Mr Rafferty, who lives in Mougins on the Riviera and will exhibit at the Portland Gallery in November, will include many of his discoveries in his forthcoming book, to be published on October 15 by Unicorn.

It documents Churchill’s love affair with the Côte d'Azur over 30 years. He captured the intense Mediterranean colours that he saw along the coast, while staying with friends in the finest châteaux and villas.

Tourrettes-sur-Loup
Tourrettes-sur-Loup
The painting of Tourrettes-sur-Loup - Churchill Heritage Ltd
The painting of Tourrettes-sur-Loup - Churchill Heritage Ltd

Knowing the country, both as a resident and as a painter helped Mr Rafferty’s research, along with searches on Google Earth and old postcards. When he located private estates, he persuaded their naturally-suspicious current owners to allow him in to photograph views that matched Churchill’s.

Mr Rafferty spoke of the thrill of finding the very places from which Churchill painted: “You feel emotional, you’re standing where he stood to paint - and nobody knows it.”

He added: “Many of his canvases had titles such as ’Somewhere on the French Riviera,' so I had little to go on. It has taken obsessive detective work.”

A photograph of Churchill painting on Plage de la Garoupe, east of Cap Ferrat, shows him at his easel, with cigar butts in the sand and a champagne bucket at his feet, top. Mr Rafferty identified paintings that he produced there, which previously had titles such as 'Beach scene on the Riviera'.

Churchill painting
Churchill painting
Churchill painting
Churchill painting

But perhaps the most significant discovery was succeeding where the BBC failed.

The episode, presented by Philip Mould and Fiona Bruce, had established that the painting depicted St-Paul-de-Vence and unearthed evidence placing the great man at the scene.

They believed in the attribution, along with Mr Rafferty, who detected Churchill’s pencil-marks and palette of colours. Although the picture had been found in the 1960s, in the coal-shed of a London house once owned by Churchill’s daughter, Sarah, Churchill experts still required further evidence. The programme ended with Mr Mould suggesting that evidence might one day emerge, adding: “You could say that Churchill lives to fight another day.”

He writes of stumbling across the clinching St-Paul photograph at Chartwell last year: “The title on the card was Red Rocks, but it was clear that it was of the BBC painting. This was a shocking and exciting moment. I believe the mis-titling of the work as Red Rocks might have left the painting in limbo forever, because only a person looking for this image would connect it.”

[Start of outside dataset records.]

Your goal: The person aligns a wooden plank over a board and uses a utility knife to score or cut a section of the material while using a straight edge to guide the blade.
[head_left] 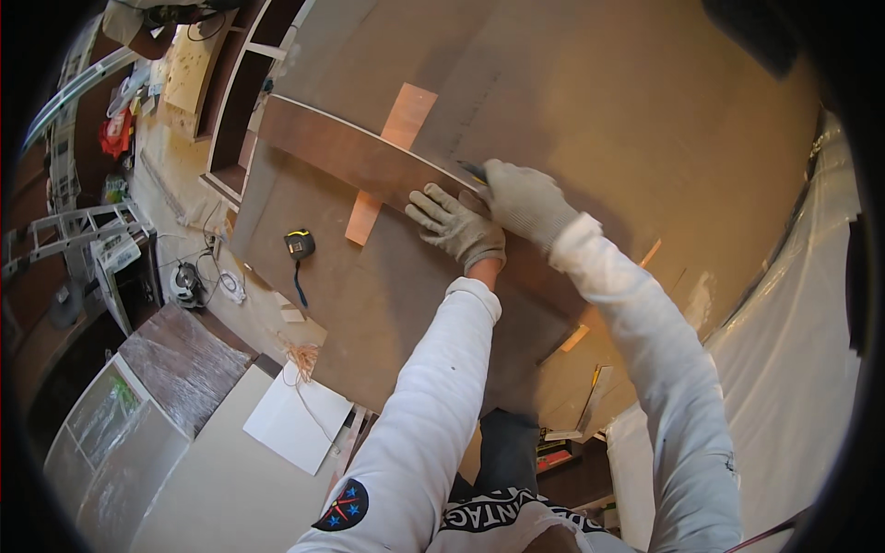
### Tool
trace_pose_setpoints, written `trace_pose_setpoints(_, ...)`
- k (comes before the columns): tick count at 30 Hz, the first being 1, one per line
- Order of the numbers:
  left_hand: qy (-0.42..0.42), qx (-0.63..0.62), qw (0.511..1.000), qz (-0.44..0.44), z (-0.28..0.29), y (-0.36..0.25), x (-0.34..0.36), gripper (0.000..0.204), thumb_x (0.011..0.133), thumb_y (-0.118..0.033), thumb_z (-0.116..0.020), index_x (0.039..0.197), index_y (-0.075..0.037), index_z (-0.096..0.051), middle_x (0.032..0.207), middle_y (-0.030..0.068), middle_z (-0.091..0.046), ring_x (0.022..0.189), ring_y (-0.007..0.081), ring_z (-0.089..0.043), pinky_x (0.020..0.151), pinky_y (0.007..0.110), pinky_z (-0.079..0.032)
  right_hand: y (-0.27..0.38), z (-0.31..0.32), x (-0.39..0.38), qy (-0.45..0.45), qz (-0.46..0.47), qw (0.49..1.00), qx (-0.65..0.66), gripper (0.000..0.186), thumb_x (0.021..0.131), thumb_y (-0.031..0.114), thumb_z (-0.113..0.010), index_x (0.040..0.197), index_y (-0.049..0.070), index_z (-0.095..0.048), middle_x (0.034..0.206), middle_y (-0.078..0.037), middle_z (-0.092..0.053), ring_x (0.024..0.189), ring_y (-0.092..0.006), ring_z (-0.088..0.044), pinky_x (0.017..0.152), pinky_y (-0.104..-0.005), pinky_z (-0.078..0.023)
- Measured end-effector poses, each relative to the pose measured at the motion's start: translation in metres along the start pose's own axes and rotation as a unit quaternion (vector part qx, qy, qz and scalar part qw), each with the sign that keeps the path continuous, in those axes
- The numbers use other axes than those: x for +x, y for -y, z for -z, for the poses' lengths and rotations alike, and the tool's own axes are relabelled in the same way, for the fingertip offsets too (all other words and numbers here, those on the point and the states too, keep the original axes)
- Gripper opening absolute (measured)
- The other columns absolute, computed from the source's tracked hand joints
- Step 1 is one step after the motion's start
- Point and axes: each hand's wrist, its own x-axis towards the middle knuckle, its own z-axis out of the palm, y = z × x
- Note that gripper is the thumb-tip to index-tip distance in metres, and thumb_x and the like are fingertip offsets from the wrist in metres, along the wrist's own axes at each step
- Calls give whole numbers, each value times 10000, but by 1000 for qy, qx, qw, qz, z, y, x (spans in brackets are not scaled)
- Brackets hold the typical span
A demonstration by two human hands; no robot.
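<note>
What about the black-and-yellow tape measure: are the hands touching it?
No, the tape measure lies apart from the gloved left hand and right hand.

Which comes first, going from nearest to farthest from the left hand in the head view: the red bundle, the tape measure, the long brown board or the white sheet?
1. Long brown board: directly under the left hand.
2. Tape measure: to the hand's left.
3. White sheet: lower left.
4. Red bundle: far upper left.

Shirt (489,513): bold block lettering (505,506), near side
Left sleeve (433,364): round black patch (341,506) with blue stars
Worktop (608,83): faint markings (474,112), far side, unreadable
</note>
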Motion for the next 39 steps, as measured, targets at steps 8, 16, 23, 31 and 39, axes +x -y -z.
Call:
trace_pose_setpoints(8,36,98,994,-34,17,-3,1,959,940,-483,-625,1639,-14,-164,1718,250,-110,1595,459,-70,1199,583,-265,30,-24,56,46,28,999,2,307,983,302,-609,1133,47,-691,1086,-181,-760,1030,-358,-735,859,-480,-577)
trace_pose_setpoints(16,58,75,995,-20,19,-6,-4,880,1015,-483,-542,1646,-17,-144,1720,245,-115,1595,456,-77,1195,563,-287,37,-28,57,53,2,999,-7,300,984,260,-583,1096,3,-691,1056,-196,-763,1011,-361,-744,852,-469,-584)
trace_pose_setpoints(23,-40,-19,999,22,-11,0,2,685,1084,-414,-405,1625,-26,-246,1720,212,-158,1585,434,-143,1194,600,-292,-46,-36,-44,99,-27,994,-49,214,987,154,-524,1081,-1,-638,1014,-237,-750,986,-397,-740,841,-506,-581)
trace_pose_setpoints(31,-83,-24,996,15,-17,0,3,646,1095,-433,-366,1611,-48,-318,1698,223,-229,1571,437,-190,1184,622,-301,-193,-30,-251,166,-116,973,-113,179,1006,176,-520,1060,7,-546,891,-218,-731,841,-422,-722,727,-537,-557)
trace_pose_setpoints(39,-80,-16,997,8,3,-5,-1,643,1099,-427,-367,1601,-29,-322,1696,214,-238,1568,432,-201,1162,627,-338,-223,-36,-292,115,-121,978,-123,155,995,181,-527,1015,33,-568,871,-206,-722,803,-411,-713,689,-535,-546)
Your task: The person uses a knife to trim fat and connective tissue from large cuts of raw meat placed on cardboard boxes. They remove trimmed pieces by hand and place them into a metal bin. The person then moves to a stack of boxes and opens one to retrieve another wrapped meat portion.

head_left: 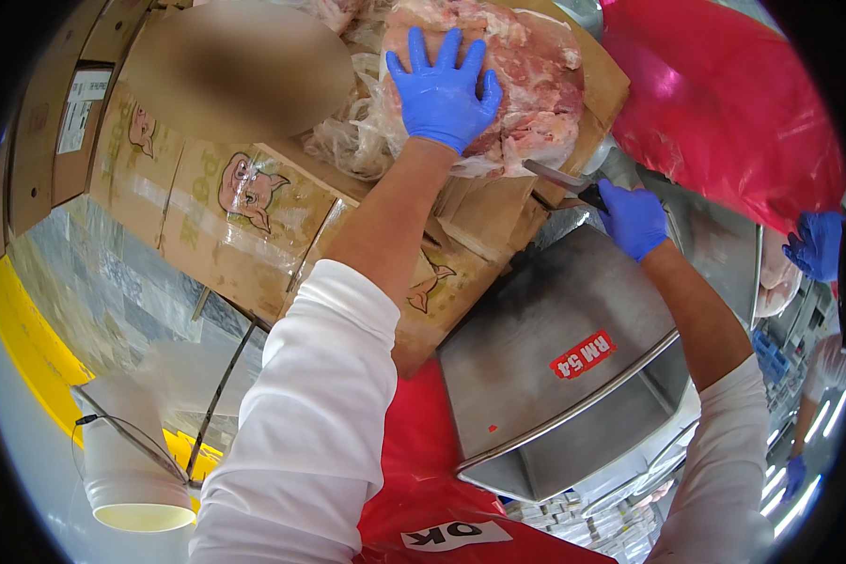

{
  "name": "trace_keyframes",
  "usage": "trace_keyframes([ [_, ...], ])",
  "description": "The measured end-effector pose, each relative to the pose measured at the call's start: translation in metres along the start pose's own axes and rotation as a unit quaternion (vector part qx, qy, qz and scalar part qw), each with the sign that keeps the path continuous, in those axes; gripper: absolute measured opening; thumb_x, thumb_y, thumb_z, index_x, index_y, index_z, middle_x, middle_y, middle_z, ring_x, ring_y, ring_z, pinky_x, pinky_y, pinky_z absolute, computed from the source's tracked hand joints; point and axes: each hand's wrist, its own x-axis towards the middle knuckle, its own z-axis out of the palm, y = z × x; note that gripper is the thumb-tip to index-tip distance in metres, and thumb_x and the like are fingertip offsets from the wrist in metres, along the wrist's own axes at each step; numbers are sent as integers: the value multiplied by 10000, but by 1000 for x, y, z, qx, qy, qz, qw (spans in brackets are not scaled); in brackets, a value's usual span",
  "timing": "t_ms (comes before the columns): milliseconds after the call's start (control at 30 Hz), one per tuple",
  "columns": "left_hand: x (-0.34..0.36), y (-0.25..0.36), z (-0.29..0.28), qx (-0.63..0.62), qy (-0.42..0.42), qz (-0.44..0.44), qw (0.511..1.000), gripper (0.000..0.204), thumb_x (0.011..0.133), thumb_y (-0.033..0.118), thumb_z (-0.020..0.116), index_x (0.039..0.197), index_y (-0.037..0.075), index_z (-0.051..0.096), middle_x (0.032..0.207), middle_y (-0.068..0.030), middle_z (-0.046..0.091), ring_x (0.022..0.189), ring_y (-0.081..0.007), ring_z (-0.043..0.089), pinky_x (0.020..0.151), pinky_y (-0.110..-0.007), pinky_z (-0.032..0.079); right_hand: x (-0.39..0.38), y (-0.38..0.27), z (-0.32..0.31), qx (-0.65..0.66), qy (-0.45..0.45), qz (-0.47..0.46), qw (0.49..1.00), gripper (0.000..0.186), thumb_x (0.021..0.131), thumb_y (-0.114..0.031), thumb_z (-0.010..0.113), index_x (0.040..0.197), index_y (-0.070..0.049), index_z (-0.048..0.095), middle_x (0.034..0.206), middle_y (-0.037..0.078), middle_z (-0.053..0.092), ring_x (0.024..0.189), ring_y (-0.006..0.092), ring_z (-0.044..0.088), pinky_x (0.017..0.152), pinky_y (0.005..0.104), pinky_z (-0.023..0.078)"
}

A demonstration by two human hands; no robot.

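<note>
While the slab of pale pink raw meat (pixel 540 85) lies far centre on brown cardboard (pixel 603 89), your blue-gloved left hand (pixel 446 99) rests spread wide on it. At right, your blue-gloved right hand (pixel 635 218) grips a black-handled steel knife (pixel 556 177). Nearer is a grey metal bin (pixel 545 305); near left, a white plastic bucket (pixel 133 470).

White bucket (pixel 130 470) near a yellow band (pixel 30 331), lower left; red plastic (pixel 724 113), upper right.
</note>
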Motion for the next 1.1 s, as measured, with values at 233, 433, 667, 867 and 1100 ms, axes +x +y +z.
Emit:
trace_keyframes([
  [233,1,4,5,8,17,-25,1000,441,876,470,599,1268,292,693,1408,-49,604,1404,-461,382,1099,-723,236,19,43,10,-4,-4,-50,999,292,879,-225,686,1103,-105,543,843,158,687,740,406,665,635,518,511],
  [433,4,3,2,-11,24,-28,999,425,895,450,586,1267,277,696,1403,-58,597,1384,-467,387,1080,-752,231,18,46,9,-8,4,-41,999,311,878,-216,685,1123,-97,535,835,155,684,745,403,664,641,516,510],
  [667,2,1,7,-1,24,-14,1000,419,882,452,602,1248,280,710,1383,-57,612,1384,-461,399,1088,-739,240,24,56,11,-14,-54,-54,997,323,863,-221,688,1109,-83,530,827,154,681,760,399,663,652,508,506],
  [867,2,1,3,-4,13,-20,1000,442,867,459,619,1266,285,698,1401,-51,607,1390,-450,408,1111,-717,242,35,70,6,-2,-69,-73,995,319,861,-224,686,1108,-86,539,843,157,680,772,401,661,672,509,509],
  [1100,-27,28,-24,-78,5,15,997,313,899,356,656,1155,183,700,1203,-107,655,1210,-415,531,1005,-619,384,28,66,-6,-16,-51,-26,998,271,874,-207,662,1099,-94,562,860,170,677,801,399,668,684,515,513],
])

An unidentified figure in a dark robe stands next to the painting, but another photograph in the same archive shows Churchill wearing that robe at the fabulous nearby Chateau de l’Horizon, which he is known to have visited around 1935. That suggests a possible date for the St-Paul painting. In the mid-1930s, Churchill was out of office, but warning the world of the rise of Fascism.

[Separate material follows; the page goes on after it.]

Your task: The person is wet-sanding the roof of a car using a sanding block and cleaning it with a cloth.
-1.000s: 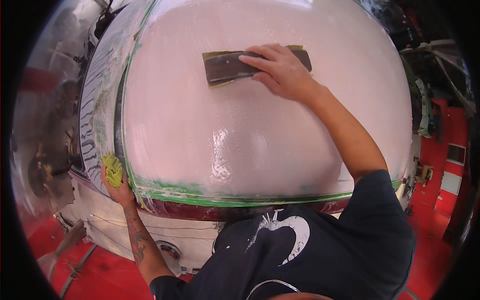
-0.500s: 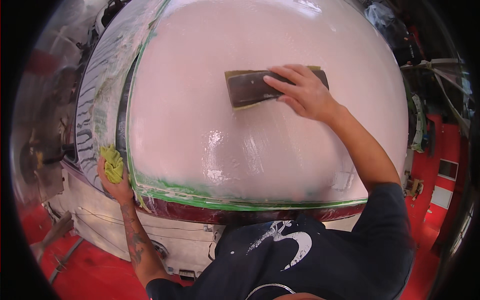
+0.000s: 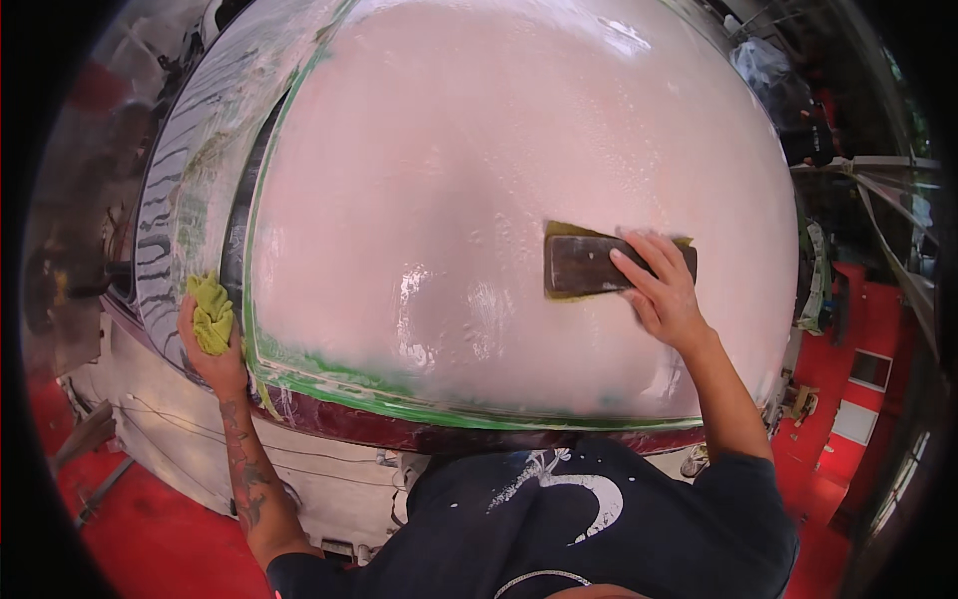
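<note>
Beneath my hands lies a large, wet, pale pink car panel (image 3: 399, 180), edged with green masking tape (image 3: 479, 413). My right hand (image 3: 667, 292) grips the right end of a dark sanding block (image 3: 584, 266) that rests flat on the panel's right side. Yellowish sandpaper (image 3: 561, 229) sticks out around the block. At the left edge of the car, my left hand (image 3: 212, 351) is closed round a crumpled yellow-green cloth (image 3: 211, 314), over the masked glass beside the panel. Shiny wet streaks and droplets show on the pink surface.
Streaky plastic sheeting (image 3: 185, 190) covers the glass along the left. A dark red body edge (image 3: 439, 437) runs between the panel and my torso. Red flooring (image 3: 160, 539) shows at lower left and right. Clear plastic (image 3: 760, 62) hangs beyond the far right edge.
My right hand has moved the sanding block rightward and toward me across the panel. The left hand still holds the cloth at the car's left edge. The whole view has shifted slightly.
</note>
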A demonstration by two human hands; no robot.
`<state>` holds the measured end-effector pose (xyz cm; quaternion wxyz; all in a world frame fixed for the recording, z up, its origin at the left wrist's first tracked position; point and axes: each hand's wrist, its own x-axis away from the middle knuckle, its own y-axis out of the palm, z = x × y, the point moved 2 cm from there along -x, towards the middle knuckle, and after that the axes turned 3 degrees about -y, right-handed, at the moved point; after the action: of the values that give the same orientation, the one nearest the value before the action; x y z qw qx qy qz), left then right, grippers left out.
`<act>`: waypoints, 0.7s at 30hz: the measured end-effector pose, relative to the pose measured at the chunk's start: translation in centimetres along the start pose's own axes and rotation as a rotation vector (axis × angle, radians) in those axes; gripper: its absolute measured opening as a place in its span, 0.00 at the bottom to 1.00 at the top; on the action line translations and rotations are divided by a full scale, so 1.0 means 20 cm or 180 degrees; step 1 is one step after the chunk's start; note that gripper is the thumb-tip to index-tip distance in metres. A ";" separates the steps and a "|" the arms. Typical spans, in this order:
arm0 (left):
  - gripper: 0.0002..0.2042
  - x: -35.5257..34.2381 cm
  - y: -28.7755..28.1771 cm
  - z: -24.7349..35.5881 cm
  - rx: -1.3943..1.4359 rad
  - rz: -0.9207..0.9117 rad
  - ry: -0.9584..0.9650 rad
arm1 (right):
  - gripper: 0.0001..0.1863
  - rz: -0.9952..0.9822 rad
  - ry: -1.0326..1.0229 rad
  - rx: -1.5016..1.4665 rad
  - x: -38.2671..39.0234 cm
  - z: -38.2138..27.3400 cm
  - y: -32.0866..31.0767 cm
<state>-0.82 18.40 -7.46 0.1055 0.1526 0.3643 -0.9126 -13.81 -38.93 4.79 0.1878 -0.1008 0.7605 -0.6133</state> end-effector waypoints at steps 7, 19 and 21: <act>0.31 0.01 -0.01 -0.02 0.0117 -0.0098 -0.0155 | 0.25 0.0017 -0.0442 -0.0004 -0.46 0.32 0.04; 0.30 0.02 0.00 -0.07 0.0315 -0.0153 -0.0207 | 0.23 0.0270 -0.0380 -0.0233 -0.73 0.41 0.13; 0.30 0.02 -0.03 -0.06 0.0285 -0.0131 -0.0248 | 0.23 0.0065 -0.0245 -0.0157 -0.34 0.29 0.03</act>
<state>-1.18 19.71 -8.07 0.0940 0.1141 0.3218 -0.9352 -5.27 -41.29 4.24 0.2207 -0.1212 0.7686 -0.5881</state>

The St-Paul painting is owned by Charles Henty, clerk to the Worshipful Company of Innholders, who had been disappointed by its 2015 rejection as he needed funds to save a family farm.

Mould had estimated then that, if authenticated, the picture could be worth more than £200,000, as Churchill’s pictures fetch top prices.

On Saturday, Mr Henty said: “This confirms what we knew all along.” Although the farm had to be sold, he cannot sell the painting: “It has such a connection and personal story to it now, I couldn’t bear to.”

Mr Mould, whose new Fake of Fortune? series is in production, said: “In over 30 programmes, I used always to quote this - until now - as one of our most unsatisfactory endings. I simply could not understand why – it gave me sleepless nights given the overpowering circumstantial evidence we had garnered.

“But it took Paul’s brilliant research to provide such an irrefutable piece of evidence such that the answer could only come back positive.”

In the book, Randolph Churchill writes of his great-grandfather’s discovery of “the muse of painting” after the disaster of Gallipoli.

Paying tribute to Mr Rafferty’s research, he notes that finding the St-Paul photograph enabled the painting’s authentication: “Without Paul’s determination and detective work, this discovery would never have been made. We are greatly in his debt.”